I started off with a mystery snail as my first tankmate with my male betta, kato. It worked out as a "test" because the could not harm the snail because it had a shell to protect him. Aside from a couple inital curious nips, i didn't have any problem. Since i felt he would not be really agressive towards tanksmates i bought neon tetras and they did great. So yes, it does depend on personality


----------



## Myates (Aug 2, 2011)

One of the things you have to look at is where in the tanks do the fish swim at the most.. bettas tend to be more surface dwellers, so gouramis tend to be out of the question- them and bettas can be territorial and both breathe out of a labyrinth organ. The gourami tends to be more aggressive out of the two.

Some bettas have problems with small, fast schooling fish. So if your betta is shy or nervous, then I would avoid them. Danios may not be as small, but they are quick and are notorious fin nippers.

Catfish in general need large tanks, and will eat anything that can fit into their mouths.. those aren't ideal for any fish that are a betta's size.

Cichlids tend to be too territorial and aggressive as well.
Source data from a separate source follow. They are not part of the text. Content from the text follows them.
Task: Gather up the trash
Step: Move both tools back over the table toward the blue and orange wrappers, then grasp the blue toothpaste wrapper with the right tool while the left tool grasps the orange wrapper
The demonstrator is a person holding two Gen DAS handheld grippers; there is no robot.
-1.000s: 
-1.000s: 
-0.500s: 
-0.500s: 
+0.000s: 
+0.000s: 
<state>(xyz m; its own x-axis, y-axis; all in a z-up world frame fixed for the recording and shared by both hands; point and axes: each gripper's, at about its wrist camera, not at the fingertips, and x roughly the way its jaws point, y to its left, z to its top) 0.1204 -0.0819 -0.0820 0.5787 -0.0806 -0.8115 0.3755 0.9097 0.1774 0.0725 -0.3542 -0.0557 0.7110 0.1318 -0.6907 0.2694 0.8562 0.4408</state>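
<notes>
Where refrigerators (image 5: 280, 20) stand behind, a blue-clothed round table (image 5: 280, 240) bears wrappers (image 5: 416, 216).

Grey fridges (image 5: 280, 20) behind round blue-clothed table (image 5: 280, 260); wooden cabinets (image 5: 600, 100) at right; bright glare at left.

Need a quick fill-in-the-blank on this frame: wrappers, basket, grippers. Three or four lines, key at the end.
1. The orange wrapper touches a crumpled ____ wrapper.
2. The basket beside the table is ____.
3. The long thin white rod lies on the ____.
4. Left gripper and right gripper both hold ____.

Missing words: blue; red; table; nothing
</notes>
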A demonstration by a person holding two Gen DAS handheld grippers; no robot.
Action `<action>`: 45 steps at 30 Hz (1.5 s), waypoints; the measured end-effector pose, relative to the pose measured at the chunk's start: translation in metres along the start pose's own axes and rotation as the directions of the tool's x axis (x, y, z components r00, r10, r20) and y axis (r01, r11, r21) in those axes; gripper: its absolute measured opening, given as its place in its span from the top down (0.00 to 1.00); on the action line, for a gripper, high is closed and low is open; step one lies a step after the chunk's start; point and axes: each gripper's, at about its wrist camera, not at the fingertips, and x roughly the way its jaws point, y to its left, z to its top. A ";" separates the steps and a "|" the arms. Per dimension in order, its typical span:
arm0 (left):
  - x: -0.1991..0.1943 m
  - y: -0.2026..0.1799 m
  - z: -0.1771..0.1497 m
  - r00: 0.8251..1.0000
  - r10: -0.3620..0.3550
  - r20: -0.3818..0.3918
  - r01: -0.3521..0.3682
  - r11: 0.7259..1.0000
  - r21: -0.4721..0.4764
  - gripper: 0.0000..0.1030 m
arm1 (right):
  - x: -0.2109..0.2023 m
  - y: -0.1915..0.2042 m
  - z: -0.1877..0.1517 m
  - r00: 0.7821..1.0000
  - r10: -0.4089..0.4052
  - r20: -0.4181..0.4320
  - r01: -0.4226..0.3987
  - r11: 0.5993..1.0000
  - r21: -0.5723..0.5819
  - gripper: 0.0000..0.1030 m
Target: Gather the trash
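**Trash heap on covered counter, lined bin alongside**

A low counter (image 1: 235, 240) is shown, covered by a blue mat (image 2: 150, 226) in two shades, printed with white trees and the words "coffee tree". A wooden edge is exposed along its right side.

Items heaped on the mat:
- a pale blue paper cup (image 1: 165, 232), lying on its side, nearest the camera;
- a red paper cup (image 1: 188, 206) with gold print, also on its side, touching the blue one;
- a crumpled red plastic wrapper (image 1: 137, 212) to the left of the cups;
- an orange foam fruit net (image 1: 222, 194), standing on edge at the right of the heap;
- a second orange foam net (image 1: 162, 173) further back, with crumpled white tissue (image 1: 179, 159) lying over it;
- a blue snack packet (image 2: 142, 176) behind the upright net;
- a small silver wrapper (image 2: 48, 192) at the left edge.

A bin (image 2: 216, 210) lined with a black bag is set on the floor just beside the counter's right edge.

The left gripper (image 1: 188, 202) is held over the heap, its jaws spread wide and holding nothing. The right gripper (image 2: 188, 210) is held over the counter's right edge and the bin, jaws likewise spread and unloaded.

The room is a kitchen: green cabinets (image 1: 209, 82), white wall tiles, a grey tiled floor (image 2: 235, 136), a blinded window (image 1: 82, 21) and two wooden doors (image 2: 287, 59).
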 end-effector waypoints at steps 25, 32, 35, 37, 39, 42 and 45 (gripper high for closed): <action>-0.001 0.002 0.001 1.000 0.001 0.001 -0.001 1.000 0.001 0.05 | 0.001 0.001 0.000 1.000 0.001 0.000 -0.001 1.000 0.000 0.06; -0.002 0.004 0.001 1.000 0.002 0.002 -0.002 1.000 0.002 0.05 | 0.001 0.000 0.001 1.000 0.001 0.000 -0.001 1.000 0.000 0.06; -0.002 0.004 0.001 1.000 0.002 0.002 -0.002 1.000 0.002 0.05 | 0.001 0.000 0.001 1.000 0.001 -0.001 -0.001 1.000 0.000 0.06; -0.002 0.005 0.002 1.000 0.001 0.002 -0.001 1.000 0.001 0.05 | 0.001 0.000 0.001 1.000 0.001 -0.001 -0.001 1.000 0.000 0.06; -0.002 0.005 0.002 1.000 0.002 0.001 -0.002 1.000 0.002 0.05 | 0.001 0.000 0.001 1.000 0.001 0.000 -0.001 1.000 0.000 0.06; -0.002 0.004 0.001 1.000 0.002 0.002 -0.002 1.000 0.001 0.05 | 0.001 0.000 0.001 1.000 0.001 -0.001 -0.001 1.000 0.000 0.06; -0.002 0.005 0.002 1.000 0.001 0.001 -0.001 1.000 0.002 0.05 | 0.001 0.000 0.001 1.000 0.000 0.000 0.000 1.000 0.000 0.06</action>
But there are still a lot of good fish such as guppies, platy, mollies (especially the balloon ones), sword tails and cory doras- are what I would personally stick with- with more females then males for the live bearers (1 male per 3 female is the basic general rule of thumb for them), as the females tend to be a little more passive and more gentle with the bettas. The cories you can't tell.. but they are very peaceful fish to be with the betta.


----------



## Kytkattin (May 15, 2011)

I personally have ghost shrimp and a mystery snail. I was actually surprised the ghost shrimp lived so far. One even shed last night and is still alive! I personally like those best as tankmates for bettas just because they are easy to set up on their own if there is a problem. Always have a back-up plan!


----------



## animallover (Dec 10, 2011)

*To hellofishy,* that's a good idea how to test them! I like snails but do not like how big they get or reproduce! My kids insisted on Hermit Crabs which were not that easy to take care of so, I guess I'm nervous on that! I'm glad your fish got along with it. *To Myates,* your right, that's why I wanted more of a bottom dwelling fish with him. The Albinos get to about 2.5-3 cm and the dwarf corries get to about 2 inches.( are they catfish?) I love all the fish you mentioned and had them over the years except guppy's. In the very far, far future I would like a Guppy, Platty and Otto tank. I have more then enough tanks now, along with Gerbils and Outside Turtles! *To Kytkattin*, how long have you had your ghost shrimp? I thought about it but I really think even my calm Betta would eat them,especially after a molt!


----------



## Pitluvs (Jun 22, 2011)

I've sucessfully had a male betta with a silver dollars, but I'd never try that again lol

Each set up depends on a few things... having the right fish for the right place in your tank (top, mid, bottom dwellers), having personalities that match, aggression, tank size.... if you have the time and supplies you can easily find tank mates for male Bettas. I would never suggest Tetras usually, but there are a few slower more shy Tetras out there that would work great. Glowlights are mid dwellers that are pretty shy. I like Rasboras with Bettas too. But you have to know the personality of the types of fish you wish to put in with Bettas.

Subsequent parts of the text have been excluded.